───── Data

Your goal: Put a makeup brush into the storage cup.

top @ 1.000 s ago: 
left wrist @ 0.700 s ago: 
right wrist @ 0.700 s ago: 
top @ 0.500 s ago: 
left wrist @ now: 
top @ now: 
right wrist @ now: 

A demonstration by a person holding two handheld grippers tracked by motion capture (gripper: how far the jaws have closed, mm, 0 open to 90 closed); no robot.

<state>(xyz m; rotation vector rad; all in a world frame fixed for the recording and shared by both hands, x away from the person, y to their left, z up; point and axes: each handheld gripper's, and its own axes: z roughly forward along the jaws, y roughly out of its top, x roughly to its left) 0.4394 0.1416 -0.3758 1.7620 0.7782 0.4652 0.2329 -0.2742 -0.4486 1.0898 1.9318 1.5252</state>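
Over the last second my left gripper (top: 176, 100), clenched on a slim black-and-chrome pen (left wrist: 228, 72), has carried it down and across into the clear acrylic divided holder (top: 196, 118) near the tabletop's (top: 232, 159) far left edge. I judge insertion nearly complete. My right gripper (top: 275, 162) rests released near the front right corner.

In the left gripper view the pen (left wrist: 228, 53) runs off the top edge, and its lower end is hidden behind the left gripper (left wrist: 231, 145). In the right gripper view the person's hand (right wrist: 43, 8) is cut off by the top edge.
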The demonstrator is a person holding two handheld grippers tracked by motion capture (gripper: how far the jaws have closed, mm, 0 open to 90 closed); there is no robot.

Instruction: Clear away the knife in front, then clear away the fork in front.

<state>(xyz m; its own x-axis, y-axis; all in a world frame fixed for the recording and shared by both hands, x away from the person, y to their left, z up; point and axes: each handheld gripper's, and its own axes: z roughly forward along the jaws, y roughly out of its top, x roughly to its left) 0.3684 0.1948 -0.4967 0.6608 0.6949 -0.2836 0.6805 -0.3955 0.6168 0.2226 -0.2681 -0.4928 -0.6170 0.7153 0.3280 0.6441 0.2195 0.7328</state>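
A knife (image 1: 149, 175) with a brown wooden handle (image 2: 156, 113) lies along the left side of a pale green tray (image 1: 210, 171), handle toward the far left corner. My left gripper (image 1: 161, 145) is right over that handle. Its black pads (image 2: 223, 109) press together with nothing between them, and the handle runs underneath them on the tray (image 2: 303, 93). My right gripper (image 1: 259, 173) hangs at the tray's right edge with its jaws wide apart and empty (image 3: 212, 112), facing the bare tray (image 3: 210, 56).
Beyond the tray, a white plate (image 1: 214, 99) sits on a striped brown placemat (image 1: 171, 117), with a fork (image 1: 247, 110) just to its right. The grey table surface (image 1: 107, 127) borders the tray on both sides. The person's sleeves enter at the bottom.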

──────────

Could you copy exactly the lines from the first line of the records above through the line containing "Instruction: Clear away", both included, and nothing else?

Answer section:
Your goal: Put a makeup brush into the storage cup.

top @ 1.000 s ago: 
left wrist @ 0.700 s ago: 
right wrist @ 0.700 s ago: 
top @ 0.500 s ago: 
left wrist @ now: 
top @ now: 
right wrist @ now: 

A demonstration by a person holding two handheld grippers tracked by motion capture (gripper: how far the jaws have closed, mm, 0 open to 90 closed); no robot.

<state>(xyz m; rotation vector rad; all in a world frame fixed for the recording and shared by both hands, x away from the person, y to their left, z up; point and axes: each handheld gripper's, and its own axes: z roughly forward along the jaws, y roughly out of its top, x roughly to its left) 0.4394 0.1416 -0.3758 1.7620 0.7782 0.4652 0.2329 -0.2742 -0.4486 1.0898 1.9318 1.5252</state>
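Over the last second my left gripper (top: 176, 100), clenched on a slim black-and-chrome pen (left wrist: 228, 72), has carried it down and across into the clear acrylic divided holder (top: 196, 118) near the tabletop's (top: 232, 159) far left edge. I judge insertion nearly complete. My right gripper (top: 275, 162) rests released near the front right corner.

In the left gripper view the pen (left wrist: 228, 53) runs off the top edge, and its lower end is hidden behind the left gripper (left wrist: 231, 145). In the right gripper view the person's hand (right wrist: 43, 8) is cut off by the top edge.
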The demonstrator is a person holding two handheld grippers tracked by motion capture (gripper: how far the jaws have closed, mm, 0 open to 90 closed); there is no robot.

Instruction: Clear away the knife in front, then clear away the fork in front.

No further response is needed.